Let $k\in \mathbb{N}$ such that 
$(k\pi +\frac{\pi}{2})^{-1} \leq b$. Such $k$ always exists (note that it will be a fixed $k$ for the rest of this proof).
\begin{align*}
T_F(b)-T_F(a) &= \sup\{\sum_{1}^{n}|F(x_j) - F(x_{j-1})|:n\in\mathbb{N}, a = x_0 < \ldots < x_n = b \} \\
& \geq \sup\{\sum_{1}^{n+1}|F(x_j) - F(x_{j-1})|:n\in\mathbb{N}, 
a = x_0 < x_1=((k+n-1)\pi +\frac{\pi}{2})^{-1} <\ldots \\
&\phantom{\sup\{\sum_{1}^{n+1}|F(x_j) - F(x_{j-1})|:}< x_n=(k\pi +\frac{\pi}{2})^{-1} < x_{n+1} = b \}\\
& \geq \sup\{\sum_{2}^{n}|F(x_j) - F(x_{j-1})|:n\in\mathbb{N}, 
x_1=((k+n-1)\pi +\frac{\pi}{2})^{-1} <\ldots \\
&\phantom{\sup\{\sum_{1}^{n+1}|F(x_j) - F(x_{j-1})|:}< x_n=(k\pi +\frac{\pi}{2})^{-1}  \}
\end{align*}
For $j\in \{1,\ldots n\}$, $x_j= ((k+n-j)\pi +\frac{\pi}{2})^{-1}=\frac{2}{(2(k+n-j)+1)\pi}$ and we have 
$$F(x_j)=\frac{2}{(2(k+n-j)+1)\pi}\sin \frac{(2(k+n-j)+1)\pi}{2} = \frac{ 2(-1)^{k+n-j}}{(2(k+n-j)+1)\pi}$$
So, for $j\in \{2,\ldots n\}$,
\begin{align*}
|F(x_j) - F(x_{j-1})| & = \left |\frac{\pm 2}{(2(k+n-j)+1)\pi} -\frac{\mp 2}{(2(k+n-j+1)+1)\pi}\right | \\
& = \left |\frac{\pm 2}{(2(k+n-j)+1)\pi} +\frac{\pm 2}{(2(k+n-j+1)+1)\pi}\right | \\
& = \frac{ 2}{(2(k+n-j)+1)\pi} +\frac{ 2}{(2(k+n-j+1)+1)\pi} \\
& \geq \frac{ 2}{(2(k+n-j)+1)\pi} \\
& = \frac{ 2}{\pi} \frac{ 1}{(2(k+n-j)+1)} \\
\end{align*}
So 
$$\sum_{2}^{n}|F(x_j) - F(x_{j-1})|\geq \frac{ 2}{\pi} \sum_{j=2}^{n} \frac{ 1}{(2(k+n-j)+1)}=\frac{ 2}{\pi}\sum_{r=k}^{k+n-2} \frac{ 1}{(2r+1)}$$
So $\sum_{2}^{n}|F(x_j) - F(x_{j-1})|$ can be make arbitrarily large, as we make $n$ enough large.
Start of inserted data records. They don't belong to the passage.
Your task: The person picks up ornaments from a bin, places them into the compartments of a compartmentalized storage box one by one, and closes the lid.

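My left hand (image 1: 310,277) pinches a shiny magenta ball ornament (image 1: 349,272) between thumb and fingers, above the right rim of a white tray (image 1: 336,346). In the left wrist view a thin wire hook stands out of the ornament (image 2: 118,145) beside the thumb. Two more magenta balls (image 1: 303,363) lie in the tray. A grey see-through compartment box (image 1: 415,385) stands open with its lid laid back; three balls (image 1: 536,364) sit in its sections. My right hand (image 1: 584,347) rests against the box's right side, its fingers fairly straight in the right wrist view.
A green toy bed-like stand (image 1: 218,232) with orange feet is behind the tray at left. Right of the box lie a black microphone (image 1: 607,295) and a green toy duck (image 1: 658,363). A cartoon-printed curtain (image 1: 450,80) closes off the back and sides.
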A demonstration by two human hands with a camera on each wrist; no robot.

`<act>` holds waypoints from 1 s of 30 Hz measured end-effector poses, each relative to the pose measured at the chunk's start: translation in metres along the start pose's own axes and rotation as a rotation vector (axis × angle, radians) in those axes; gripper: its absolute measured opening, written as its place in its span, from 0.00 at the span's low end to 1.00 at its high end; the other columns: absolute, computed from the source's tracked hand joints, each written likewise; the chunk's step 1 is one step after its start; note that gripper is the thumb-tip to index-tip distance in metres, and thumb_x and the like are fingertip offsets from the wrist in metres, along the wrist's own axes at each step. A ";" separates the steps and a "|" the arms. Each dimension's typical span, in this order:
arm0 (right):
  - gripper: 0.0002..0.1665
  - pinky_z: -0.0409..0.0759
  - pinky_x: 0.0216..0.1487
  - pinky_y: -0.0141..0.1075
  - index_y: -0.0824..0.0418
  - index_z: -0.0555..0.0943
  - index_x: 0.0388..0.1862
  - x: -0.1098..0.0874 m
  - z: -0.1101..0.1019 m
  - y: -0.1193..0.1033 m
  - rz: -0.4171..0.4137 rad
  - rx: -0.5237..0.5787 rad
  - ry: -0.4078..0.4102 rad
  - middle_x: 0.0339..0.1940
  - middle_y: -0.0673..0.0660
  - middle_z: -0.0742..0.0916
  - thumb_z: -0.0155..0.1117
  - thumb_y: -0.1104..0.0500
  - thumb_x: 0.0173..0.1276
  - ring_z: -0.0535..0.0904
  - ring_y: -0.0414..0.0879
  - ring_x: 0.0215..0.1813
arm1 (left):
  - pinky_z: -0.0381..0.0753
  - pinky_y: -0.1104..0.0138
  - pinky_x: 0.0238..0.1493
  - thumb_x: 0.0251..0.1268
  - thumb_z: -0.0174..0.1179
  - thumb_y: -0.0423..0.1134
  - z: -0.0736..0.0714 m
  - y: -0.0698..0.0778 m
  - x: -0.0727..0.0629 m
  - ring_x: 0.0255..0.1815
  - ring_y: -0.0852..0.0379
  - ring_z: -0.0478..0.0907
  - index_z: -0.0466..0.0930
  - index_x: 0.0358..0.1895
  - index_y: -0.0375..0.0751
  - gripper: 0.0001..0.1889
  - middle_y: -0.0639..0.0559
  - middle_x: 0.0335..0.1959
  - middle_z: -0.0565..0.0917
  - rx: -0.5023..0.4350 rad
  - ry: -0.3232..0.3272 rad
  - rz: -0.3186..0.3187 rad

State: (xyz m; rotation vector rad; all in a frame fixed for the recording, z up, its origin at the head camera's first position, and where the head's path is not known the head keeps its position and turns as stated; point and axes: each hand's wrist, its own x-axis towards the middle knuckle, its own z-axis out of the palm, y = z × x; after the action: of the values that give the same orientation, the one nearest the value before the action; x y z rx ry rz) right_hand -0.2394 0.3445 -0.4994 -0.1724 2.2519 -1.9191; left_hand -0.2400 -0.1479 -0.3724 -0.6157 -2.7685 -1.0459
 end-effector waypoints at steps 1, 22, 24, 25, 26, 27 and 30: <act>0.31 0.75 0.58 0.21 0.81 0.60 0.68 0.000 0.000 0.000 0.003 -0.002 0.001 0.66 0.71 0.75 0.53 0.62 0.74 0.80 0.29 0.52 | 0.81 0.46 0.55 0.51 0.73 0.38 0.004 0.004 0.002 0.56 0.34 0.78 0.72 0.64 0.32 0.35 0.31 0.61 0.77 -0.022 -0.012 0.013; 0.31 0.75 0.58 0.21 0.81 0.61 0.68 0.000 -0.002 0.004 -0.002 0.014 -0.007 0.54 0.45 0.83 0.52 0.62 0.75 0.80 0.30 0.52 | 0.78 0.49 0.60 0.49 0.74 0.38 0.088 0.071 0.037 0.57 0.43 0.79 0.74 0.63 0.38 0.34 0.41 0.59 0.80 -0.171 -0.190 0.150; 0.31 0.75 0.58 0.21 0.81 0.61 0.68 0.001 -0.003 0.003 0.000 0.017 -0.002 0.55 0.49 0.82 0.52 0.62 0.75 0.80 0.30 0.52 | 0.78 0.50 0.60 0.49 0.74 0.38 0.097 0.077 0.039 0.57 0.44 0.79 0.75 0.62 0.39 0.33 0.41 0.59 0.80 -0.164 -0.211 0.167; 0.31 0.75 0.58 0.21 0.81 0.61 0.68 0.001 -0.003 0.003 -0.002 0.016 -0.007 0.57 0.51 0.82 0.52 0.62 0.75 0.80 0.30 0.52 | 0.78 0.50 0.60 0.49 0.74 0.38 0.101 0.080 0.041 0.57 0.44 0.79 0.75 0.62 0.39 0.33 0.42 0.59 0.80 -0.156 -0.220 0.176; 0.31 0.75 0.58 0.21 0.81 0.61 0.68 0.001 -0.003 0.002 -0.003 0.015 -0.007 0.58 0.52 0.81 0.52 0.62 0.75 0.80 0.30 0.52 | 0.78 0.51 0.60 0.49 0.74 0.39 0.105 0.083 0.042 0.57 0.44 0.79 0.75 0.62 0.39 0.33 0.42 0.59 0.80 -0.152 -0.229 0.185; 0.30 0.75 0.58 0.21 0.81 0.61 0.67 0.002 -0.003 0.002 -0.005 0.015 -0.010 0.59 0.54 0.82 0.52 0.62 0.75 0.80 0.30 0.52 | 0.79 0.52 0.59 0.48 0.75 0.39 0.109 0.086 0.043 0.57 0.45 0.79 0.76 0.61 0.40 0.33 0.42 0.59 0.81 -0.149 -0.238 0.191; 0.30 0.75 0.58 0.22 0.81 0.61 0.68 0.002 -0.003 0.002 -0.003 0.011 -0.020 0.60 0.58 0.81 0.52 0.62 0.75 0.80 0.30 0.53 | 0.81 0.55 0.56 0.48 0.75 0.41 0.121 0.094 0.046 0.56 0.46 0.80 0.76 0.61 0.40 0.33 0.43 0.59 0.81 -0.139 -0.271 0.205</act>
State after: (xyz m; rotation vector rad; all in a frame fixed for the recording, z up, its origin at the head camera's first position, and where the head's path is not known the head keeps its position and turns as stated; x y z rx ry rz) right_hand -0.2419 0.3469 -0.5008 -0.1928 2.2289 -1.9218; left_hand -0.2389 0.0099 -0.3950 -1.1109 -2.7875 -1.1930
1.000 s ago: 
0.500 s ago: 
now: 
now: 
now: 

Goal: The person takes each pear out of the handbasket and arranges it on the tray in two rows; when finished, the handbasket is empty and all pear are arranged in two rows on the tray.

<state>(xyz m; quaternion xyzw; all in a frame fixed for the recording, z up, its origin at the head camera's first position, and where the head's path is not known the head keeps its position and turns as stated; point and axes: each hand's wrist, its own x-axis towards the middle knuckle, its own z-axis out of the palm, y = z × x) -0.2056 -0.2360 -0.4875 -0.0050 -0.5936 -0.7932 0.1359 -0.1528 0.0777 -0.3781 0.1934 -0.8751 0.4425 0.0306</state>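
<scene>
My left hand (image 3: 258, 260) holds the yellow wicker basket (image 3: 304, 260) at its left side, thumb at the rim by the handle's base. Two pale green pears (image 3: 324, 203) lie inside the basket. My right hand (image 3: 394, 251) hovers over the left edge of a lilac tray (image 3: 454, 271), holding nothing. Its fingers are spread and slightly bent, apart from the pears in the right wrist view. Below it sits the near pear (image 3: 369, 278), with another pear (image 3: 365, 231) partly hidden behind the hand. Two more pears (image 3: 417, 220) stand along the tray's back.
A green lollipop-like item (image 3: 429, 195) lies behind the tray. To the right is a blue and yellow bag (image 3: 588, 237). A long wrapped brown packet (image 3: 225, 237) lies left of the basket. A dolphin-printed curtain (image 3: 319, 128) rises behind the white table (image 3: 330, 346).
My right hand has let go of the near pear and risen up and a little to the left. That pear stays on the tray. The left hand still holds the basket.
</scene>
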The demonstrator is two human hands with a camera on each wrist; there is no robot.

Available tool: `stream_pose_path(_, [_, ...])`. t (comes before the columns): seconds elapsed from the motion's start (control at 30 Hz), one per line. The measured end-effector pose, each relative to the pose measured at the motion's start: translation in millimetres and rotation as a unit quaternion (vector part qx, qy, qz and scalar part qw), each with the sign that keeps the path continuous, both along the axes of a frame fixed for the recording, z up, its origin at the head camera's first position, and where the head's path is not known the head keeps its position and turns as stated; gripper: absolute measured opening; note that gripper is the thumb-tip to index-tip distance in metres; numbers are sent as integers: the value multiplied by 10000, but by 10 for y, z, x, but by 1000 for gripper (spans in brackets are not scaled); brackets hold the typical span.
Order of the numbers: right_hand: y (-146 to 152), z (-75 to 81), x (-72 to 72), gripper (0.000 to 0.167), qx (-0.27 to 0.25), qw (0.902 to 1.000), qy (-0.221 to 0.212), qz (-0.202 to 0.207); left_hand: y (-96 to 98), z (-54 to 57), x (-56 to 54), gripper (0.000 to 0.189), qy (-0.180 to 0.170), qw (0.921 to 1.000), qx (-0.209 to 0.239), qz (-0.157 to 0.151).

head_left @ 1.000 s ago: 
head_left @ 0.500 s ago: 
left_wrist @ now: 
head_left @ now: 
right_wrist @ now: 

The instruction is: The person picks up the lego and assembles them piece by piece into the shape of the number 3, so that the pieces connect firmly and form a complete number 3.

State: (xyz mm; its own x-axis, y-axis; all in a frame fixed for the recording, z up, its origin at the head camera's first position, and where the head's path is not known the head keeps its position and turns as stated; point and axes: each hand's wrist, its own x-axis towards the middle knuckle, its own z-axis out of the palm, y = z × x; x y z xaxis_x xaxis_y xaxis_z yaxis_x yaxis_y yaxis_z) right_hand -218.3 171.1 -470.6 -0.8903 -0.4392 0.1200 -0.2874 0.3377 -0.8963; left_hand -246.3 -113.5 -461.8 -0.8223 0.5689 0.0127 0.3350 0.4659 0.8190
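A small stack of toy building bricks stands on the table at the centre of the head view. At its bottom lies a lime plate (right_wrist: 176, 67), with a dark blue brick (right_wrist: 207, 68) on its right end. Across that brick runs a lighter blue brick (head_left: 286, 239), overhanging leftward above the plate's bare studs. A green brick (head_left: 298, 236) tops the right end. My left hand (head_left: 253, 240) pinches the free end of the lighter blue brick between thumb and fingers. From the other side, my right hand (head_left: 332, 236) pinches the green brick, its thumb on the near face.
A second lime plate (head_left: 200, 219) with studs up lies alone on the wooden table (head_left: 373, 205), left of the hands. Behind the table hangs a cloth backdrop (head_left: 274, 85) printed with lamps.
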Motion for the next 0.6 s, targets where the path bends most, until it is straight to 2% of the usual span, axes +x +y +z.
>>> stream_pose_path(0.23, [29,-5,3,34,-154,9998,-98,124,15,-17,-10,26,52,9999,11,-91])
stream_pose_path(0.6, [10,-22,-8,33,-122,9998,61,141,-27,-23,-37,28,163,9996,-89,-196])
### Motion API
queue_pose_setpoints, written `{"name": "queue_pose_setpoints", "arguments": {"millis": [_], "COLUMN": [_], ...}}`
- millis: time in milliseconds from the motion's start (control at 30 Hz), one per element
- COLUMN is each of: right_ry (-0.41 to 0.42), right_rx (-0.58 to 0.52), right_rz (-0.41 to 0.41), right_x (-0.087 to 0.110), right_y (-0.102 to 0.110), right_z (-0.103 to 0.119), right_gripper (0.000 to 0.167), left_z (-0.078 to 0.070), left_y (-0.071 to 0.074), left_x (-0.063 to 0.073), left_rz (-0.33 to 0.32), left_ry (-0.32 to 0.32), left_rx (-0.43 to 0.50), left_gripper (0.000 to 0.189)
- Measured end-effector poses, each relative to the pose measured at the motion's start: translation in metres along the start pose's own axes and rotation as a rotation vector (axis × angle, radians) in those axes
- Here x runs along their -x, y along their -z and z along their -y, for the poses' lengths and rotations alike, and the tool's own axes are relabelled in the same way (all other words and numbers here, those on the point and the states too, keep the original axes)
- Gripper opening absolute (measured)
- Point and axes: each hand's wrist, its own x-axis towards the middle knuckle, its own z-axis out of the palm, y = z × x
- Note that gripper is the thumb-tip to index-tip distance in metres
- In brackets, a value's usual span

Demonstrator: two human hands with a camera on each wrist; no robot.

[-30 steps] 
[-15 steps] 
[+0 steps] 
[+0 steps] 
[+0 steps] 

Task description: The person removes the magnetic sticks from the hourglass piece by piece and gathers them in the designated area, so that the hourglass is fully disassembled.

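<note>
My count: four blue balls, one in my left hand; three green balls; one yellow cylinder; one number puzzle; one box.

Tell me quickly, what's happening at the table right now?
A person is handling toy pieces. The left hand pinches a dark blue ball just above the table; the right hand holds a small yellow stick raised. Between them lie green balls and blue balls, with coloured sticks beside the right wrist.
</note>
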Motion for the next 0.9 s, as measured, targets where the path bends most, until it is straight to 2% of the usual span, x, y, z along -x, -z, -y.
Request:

So $T_F(b)-T_F(a) =+\infty$, which means $F\notin BV([a,b])$
Case 2.  Suppose $a < 0\leq b$. It completely similar to the case 1, using the sequence $\{-(k\pi +\frac{\pi}{2})^{-1}\}_k$.